Meet New Head of Physics, George Gibson

'As science and physics have changed, we’ve changed and adapted'

George Gibson

George Gibson, professor and head of physics, at the light court in the Gant Science Complex on Jan. 22, 2024. (Bri Diaz/UConn Photo)

How has the department changed since you joined?
I arrived in 1993, more than 30 years ago. When I got here, I was impressed with how many stellar researchers we had. And over time, that quality hasn’t changed. As science and physics have changed, we’ve changed and adapted. 

In the last few years we’ve had the major renovation of the Gant building complex. We opened a brand new building right before the pandemic! But we’re very happy with the result. The renovation of the teaching labs for studio physics is wonderful. It’s very rare that a department can implement a radically new teaching method, because it requires new space, all new equipment, et cetera. The upper division teaching labs are also better equipped and organized. It’s brightly lit and well organized, a welcoming space.  

How do you teach physics to non-physics majors?
It’s a challenge to have students in physics for just one semester. I think it’s more about engaging and inspiring them. So, I hit upon music as a common language. You don’t usually ask people: “Do you like music?” You ask: “What kind of music do you like?” I started a gen-ed course on physics of music, and actually won a CLAS Teaching Award for it.  

Music also inspired and pushed physics forward. The mathematician Pythagoras was one of the first to analyze musical notes with math, and he developed the musical scale. He found an order to the notes, so it turned out you could use math and integers for something useful.  

People’s preconceived notions about physics are that it’s all about mechanics, and it’s difficult – which gives us a bad reputation. But people’s preconceived notions about music are pretty good. I just need to fill in the gaps and show how tone quality is based on physics, for example.  

What’s one thing you’d like students to know about your department?
There are a lot of opportunities for students in our department. You can get into the laboratory and do research, and we’re developing a great community of undergraduates. Our academic advisor, Micki Bellamy, has a lot to do with creating that community.  

We also are having record-setting research years, which creates great opportunities for graduate students.  

And finally, people are just doing incredible things here. It was exciting and humbling to read the promotion files [for faculty applying for tenure and promotion]. From early to mid-career to full professors, everyone is doing amazing things.   

Tell us about your research.
I work in laser physics, and over the last few decades, there have been efforts to make laser pulses shorter in time. It’s like using a camera – if you have a slow shutter speed, your picture might be blurry, but faster speeds make for sharper images. There are lasers at the micro, nano, pico, and femtosecond scales. I have a femtosecond laser [that pulses at one quadrillionth of a second]. Some people have attosecond lasers [that strobe at one quintillionth of a second]. While it’s on, because it’s so fast, it’s delivering power on the order of the entire U.S. electrical grid. 

One reason to learn how they work is to learn about photosynthesis in plants. The primary steps in photosynthesis are on femtosecond scale. So, what happens to that energy? Where does it go? You might think that reactions that fast would heat up the plant. But plants are annoyingly efficient.  

Professor Carlos Trallero has a much newer laser than mine, with a higher average power.
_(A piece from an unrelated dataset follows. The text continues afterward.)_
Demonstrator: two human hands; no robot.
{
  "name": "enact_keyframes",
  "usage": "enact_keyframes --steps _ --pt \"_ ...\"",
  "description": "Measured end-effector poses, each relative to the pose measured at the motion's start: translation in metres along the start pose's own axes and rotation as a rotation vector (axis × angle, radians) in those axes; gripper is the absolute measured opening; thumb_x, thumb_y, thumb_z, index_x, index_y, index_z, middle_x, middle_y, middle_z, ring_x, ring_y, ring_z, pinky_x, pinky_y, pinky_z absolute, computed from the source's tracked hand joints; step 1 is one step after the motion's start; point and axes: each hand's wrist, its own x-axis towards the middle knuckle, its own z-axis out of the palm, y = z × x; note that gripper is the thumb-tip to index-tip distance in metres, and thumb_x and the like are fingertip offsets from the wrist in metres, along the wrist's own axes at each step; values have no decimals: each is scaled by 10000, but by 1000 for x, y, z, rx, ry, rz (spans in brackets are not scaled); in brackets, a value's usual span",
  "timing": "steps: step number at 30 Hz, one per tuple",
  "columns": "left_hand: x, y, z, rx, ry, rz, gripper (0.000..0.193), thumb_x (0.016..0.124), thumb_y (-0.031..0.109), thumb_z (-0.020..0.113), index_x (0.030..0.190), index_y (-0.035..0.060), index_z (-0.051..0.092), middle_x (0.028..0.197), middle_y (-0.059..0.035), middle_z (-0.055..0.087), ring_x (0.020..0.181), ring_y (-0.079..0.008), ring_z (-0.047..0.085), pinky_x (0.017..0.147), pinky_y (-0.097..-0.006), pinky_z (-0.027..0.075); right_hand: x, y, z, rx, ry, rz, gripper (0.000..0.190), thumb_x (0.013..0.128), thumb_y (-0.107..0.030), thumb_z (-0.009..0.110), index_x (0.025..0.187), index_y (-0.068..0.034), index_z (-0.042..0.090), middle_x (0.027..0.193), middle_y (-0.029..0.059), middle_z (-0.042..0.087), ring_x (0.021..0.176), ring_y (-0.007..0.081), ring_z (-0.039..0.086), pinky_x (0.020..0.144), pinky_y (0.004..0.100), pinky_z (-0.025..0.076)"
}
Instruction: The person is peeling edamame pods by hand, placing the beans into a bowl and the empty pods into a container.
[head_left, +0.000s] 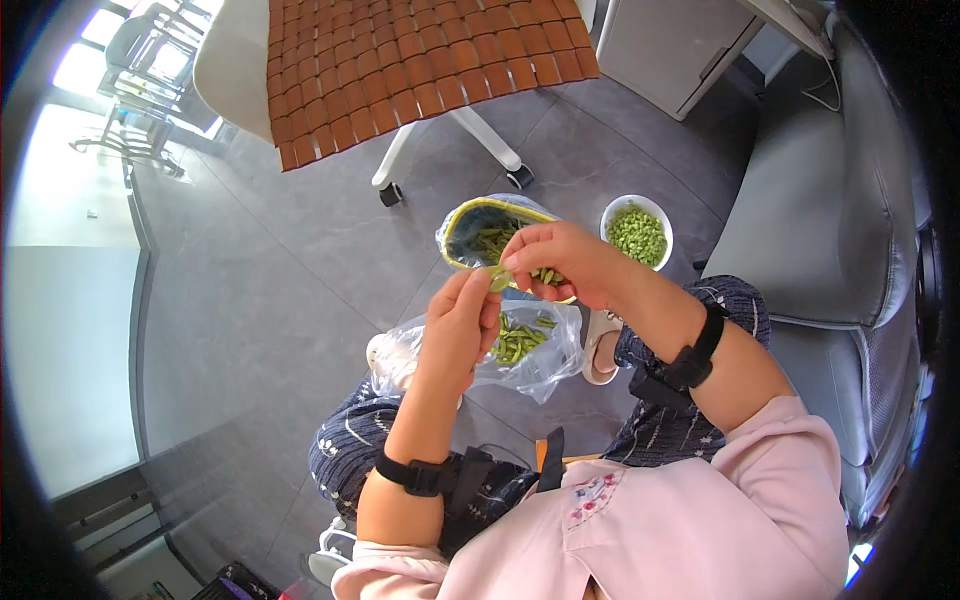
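Observation:
Between the fingertips of both hands is a green bean pod (499, 280), pale and looking split or flattened. My left hand (456, 322) pinches its near end from the left. My right hand (559, 262) grips the other end, its lower fingers curled. Green pieces show beside those fingers; whether they lie in the palm or behind it I cannot tell. Behind the hands stands a bin (459, 214) with a yellow rim and a plastic liner, holding pods or husks. Below them a clear plastic bag (551, 367) lies spread on the floor with whole green pods (517, 341).
A white bowl (604, 225) of shelled green beans (637, 234) stands right of the bin. Ahead is a wheeled chair with a brown tile seat mat (427, 60). A grey leather chair (795, 217) stands at the right, a cabinet (667, 52) behind it. My feet flank the bag.

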Motion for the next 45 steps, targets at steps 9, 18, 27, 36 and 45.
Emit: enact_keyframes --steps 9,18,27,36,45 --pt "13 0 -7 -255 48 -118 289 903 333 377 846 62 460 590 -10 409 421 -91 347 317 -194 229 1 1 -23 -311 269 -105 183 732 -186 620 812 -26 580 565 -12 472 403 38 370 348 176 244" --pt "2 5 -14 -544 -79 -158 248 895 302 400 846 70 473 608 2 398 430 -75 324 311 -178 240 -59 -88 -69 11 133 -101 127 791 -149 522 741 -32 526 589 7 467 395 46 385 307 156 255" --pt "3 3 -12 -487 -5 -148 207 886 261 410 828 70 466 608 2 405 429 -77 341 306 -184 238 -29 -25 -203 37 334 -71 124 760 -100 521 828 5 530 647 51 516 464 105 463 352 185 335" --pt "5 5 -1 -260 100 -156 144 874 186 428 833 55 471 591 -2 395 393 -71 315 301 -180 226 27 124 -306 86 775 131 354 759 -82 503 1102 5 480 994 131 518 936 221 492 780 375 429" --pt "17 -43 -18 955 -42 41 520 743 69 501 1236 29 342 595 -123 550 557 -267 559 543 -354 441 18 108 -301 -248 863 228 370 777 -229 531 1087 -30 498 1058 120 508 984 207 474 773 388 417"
We’re working together on trace molecule detection in biological samples — we can harness the laser to help us detect and identify unknown molecules. 

What’s one goal you have for the Department of Physics?
It’s an exciting time in the department. We have 32 faculty members, and each area has something really interesting going on.  

Our astronomers were among the first to get research time on the new James Webb telescope. We have a joint NSF-funded initiative with Yale, called Quantum CT, which brings partners from business, academia, government, and nonprofits together to develop quantum capabilities in the state. Some of our nuclear physicists are working with the Facility for Rare Isotope Beams at Michigan State and on the development of a new nuclear accelerator at Brookhaven National Laboratory. And the particle physics group is working with the Muon G-2 collaboration on more precise measurements of [short-lived particles known as] muons.  

In recent years we also completely changed the way we teach introductory physics, using the studio physics teaching model. That redesign has improved the experience for students and professors. We are also working to introduce quantum mechanics earlier in the program so that students can get involved in the Quantum CT initiative. 

Everything’s going quite well. So, I want to keep things going. 

Where do you see the department going in the next 10 years?
Quantum physics is going to keep growing, and NSF is funding big quantum projects. If we can keep that momentum and get further funding, that would be big for us and the state. Here at UConn, we recently re-opened an observatory on campus, the East Road Observatory. We may be able to see exoplanets [planets that orbit other stars] from our little observatory.  

What’s your favorite place on campus?
When the weather is nice, I like to have lunch on the Student Union Terrace — I like to sit out there and talk to my students, with people coming and going. It’s just lovely out there.